* Task instructions
What you return must match the records word for word.

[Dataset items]
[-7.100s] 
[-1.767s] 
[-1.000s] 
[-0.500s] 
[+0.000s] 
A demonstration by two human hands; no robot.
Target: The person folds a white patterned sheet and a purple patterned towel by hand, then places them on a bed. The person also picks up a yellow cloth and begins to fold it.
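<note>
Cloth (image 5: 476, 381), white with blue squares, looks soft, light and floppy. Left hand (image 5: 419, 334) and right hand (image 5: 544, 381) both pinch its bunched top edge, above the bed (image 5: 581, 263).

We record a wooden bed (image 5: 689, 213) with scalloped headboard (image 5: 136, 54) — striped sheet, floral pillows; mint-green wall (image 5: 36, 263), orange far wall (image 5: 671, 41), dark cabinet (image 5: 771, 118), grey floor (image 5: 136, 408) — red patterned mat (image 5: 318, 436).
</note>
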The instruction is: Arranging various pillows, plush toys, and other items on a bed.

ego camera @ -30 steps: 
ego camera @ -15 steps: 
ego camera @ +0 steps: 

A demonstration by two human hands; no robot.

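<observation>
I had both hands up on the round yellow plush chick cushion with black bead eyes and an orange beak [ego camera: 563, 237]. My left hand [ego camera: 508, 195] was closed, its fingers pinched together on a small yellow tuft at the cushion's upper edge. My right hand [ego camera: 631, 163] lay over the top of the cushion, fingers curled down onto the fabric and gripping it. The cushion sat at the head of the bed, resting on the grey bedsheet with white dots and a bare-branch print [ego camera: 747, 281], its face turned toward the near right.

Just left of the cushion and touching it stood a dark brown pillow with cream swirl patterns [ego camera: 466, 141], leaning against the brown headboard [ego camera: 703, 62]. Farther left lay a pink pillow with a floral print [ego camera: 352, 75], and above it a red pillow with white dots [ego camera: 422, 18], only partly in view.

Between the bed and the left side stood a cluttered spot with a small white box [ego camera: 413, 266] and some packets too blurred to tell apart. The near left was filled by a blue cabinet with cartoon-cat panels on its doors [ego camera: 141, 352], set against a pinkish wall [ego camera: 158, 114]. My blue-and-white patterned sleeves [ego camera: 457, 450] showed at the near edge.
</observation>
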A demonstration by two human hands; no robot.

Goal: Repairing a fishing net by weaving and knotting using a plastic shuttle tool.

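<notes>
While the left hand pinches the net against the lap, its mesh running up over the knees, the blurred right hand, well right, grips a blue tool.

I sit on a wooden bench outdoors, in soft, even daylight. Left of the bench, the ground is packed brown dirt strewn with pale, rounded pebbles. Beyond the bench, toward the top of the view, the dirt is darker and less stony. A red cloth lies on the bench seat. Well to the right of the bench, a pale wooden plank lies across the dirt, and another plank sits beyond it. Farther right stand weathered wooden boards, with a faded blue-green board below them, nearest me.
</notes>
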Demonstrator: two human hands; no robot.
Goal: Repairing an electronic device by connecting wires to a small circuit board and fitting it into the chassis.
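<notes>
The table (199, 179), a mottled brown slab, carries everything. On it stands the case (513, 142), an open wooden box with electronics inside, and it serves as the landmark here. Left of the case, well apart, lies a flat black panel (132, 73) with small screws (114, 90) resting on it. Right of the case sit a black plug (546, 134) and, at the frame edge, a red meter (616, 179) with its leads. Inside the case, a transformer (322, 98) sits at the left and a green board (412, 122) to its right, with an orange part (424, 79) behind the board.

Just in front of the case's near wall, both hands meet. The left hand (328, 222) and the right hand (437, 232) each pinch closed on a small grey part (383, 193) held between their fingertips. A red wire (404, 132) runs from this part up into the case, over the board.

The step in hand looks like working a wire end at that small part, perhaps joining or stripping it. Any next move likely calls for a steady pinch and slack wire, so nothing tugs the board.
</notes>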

* Problem solution
[-7.100s] 
[-1.767s] 
[-1.000s] 
[-0.500s] 
[+0.000s] 
A demonstration by two human hands; no robot.
Target: The person folds a white patterned sheet and a purple patterned towel by hand, then places them on a bed. The person also picks up a yellow cloth and begins to fold it.
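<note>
Cloth (image 5: 476, 381), white with blue squares, looks soft, light and floppy. Left hand (image 5: 419, 334) and right hand (image 5: 544, 381) both pinch its bunched top edge, above the bed (image 5: 581, 263).

We record a wooden bed (image 5: 689, 213) with scalloped headboard (image 5: 136, 54) — striped sheet, floral pillows; mint-green wall (image 5: 36, 263), orange far wall (image 5: 671, 41), dark cabinet (image 5: 771, 118), grey floor (image 5: 136, 408) — red patterned mat (image 5: 318, 436).
</note>
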The instruction is: Arranging various pillows, plush toys, and other items on a bed.

ego camera @ -30 steps: 
ego camera @ -15 steps: 
ego camera @ +0 steps: 

A demonstration by two human hands; no robot.

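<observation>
I had both hands up on the round yellow plush chick cushion with black bead eyes and an orange beak [ego camera: 563, 237]. My left hand [ego camera: 508, 195] was closed, its fingers pinched together on a small yellow tuft at the cushion's upper edge. My right hand [ego camera: 631, 163] lay over the top of the cushion, fingers curled down onto the fabric and gripping it. The cushion sat at the head of the bed, resting on the grey bedsheet with white dots and a bare-branch print [ego camera: 747, 281], its face turned toward the near right.

Just left of the cushion and touching it stood a dark brown pillow with cream swirl patterns [ego camera: 466, 141], leaning against the brown headboard [ego camera: 703, 62]. Farther left lay a pink pillow with a floral print [ego camera: 352, 75], and above it a red pillow with white dots [ego camera: 422, 18], only partly in view.

Between the bed and the left side stood a cluttered spot with a small white box [ego camera: 413, 266] and some packets too blurred to tell apart. The near left was filled by a blue cabinet with cartoon-cat panels on its doors [ego camera: 141, 352], set against a pinkish wall [ego camera: 158, 114]. My blue-and-white patterned sleeves [ego camera: 457, 450] showed at the near edge.
</observation>
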A demonstration by two human hands; no robot.

Goal: Repairing a fishing net by weaving and knotting using a plastic shuttle tool.

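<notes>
While the left hand pinches the net against the lap, its mesh running up over the knees, the blurred right hand, well right, grips a blue tool.

I sit on a wooden bench outdoors, in soft, even daylight. Left of the bench, the ground is packed brown dirt strewn with pale, rounded pebbles. Beyond the bench, toward the top of the view, the dirt is darker and less stony. A red cloth lies on the bench seat. Well to the right of the bench, a pale wooden plank lies across the dirt, and another plank sits beyond it. Farther right stand weathered wooden boards, with a faded blue-green board below them, nearest me.
</notes>
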Demonstrator: two human hands; no robot.
Goal: Repairing an electronic device by connecting wires to a small circuit board and fitting it into the chassis.
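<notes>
The table (199, 179), a mottled brown slab, carries everything. On it stands the case (513, 142), an open wooden box with electronics inside, and it serves as the landmark here. Left of the case, well apart, lies a flat black panel (132, 73) with small screws (114, 90) resting on it. Right of the case sit a black plug (546, 134) and, at the frame edge, a red meter (616, 179) with its leads. Inside the case, a transformer (322, 98) sits at the left and a green board (412, 122) to its right, with an orange part (424, 79) behind the board.

Just in front of the case's near wall, both hands meet. The left hand (328, 222) and the right hand (437, 232) each pinch closed on a small grey part (383, 193) held between their fingertips. A red wire (404, 132) runs from this part up into the case, over the board.

The step in hand looks like working a wire end at that small part, perhaps joining or stripping it. Any next move likely calls for a steady pinch and slack wire, so nothing tugs the board.
</notes>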

With this, the answer is complete.